» What is expected: When writing out the entries below, keep only the lines from the line with "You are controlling" to the line with "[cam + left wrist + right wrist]", both included, exactly as they are, and leave the pictures aside.

» Data in this exercise:
────────────────────

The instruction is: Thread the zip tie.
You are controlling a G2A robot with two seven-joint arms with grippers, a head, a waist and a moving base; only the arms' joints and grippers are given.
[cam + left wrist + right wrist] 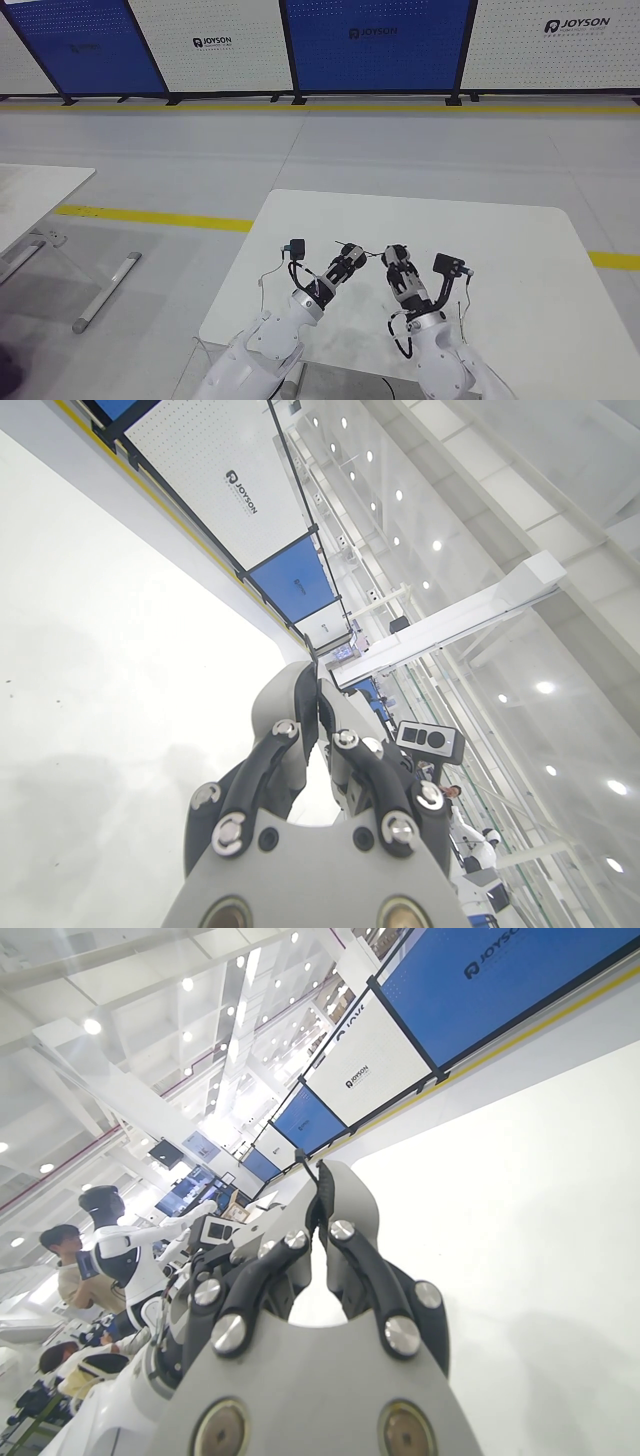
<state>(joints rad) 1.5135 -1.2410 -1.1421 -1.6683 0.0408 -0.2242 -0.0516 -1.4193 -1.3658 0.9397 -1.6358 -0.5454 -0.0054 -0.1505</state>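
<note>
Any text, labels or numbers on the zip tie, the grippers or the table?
Zip tie: none.
Left gripper, right gripper: none legible.
Table: none.
Wall panels: a logo mark with one word on each, part of the room's backdrop and not task print.

Smooth matt white surface (pixel 500 230), faintly sheened. Thin black plastic zip tie (pixel 305 1162), smooth. On left gripper (pixel 316 677): fingers (pixel 272 705) shelled in smooth satin grey, plastic or coated metal, hard to tell; inner pads (pixel 306 705) black, ribbed, rubbery; links (pixel 257 764) matt black; screws (pixel 284 728) bright polished metal; base (pixel 310 875) matt grey with two dull brass-toned rings (pixel 227 915). Same make-up on right gripper (pixel 322 1180).
</note>
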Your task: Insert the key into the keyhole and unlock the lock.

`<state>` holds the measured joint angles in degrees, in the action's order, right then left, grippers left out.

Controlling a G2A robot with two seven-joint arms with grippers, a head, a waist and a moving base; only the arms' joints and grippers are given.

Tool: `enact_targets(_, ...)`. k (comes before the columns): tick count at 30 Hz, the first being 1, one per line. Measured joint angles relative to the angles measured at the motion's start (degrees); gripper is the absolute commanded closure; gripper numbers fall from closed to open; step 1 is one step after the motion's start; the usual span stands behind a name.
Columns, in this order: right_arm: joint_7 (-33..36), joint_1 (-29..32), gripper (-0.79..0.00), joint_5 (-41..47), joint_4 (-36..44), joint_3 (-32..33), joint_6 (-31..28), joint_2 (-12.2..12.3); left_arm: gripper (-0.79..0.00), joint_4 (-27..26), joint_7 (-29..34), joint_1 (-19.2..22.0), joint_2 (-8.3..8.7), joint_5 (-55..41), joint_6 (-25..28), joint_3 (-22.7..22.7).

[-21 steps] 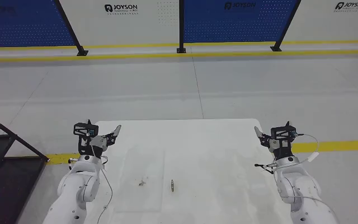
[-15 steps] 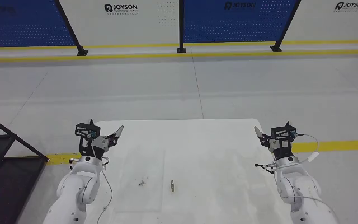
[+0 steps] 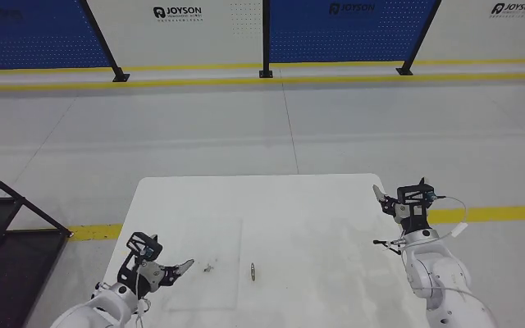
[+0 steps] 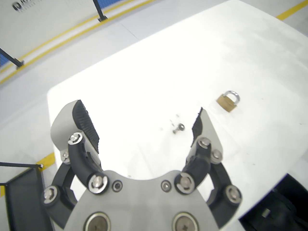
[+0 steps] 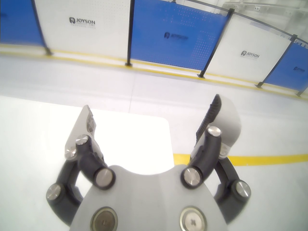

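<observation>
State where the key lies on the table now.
In the top view the key lies on the white table, between the open left gripper and the padlock, touching neither.

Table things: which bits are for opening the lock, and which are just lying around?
For the job: key, lock, open left tool close to the key.
Just around: tiny specks by the key, black frame, fence.

The key (image 4: 178, 128) is too small to tell its shape, and the keyhole of the lock (image 4: 227, 102) is hidden.
</observation>
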<state>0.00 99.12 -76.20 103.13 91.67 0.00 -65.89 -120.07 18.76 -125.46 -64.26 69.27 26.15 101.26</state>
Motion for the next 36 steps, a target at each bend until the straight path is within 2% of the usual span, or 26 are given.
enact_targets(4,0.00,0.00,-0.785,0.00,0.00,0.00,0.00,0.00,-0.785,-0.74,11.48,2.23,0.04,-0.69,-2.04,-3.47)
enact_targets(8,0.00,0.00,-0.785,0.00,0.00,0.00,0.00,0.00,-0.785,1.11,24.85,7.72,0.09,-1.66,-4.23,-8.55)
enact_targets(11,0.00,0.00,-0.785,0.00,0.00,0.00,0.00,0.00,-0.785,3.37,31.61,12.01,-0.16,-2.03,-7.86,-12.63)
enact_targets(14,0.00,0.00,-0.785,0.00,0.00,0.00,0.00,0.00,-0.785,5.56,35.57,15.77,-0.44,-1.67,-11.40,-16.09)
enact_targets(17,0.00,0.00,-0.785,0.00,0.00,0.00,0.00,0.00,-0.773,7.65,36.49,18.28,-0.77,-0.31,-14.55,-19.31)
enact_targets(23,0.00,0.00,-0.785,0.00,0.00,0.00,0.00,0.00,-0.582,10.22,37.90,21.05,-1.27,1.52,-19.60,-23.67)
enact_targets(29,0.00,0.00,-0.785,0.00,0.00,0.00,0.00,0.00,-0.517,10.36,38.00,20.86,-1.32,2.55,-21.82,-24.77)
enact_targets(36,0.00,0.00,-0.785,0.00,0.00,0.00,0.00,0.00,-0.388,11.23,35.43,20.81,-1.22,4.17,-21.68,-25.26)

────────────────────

» Reply to the task:
You are controlling a G2A robot with two seven-joint arms with grippers, a head, a waist and a moving base; only the arms' joints and grippers are given.
[cam + left wrist + right wrist] 

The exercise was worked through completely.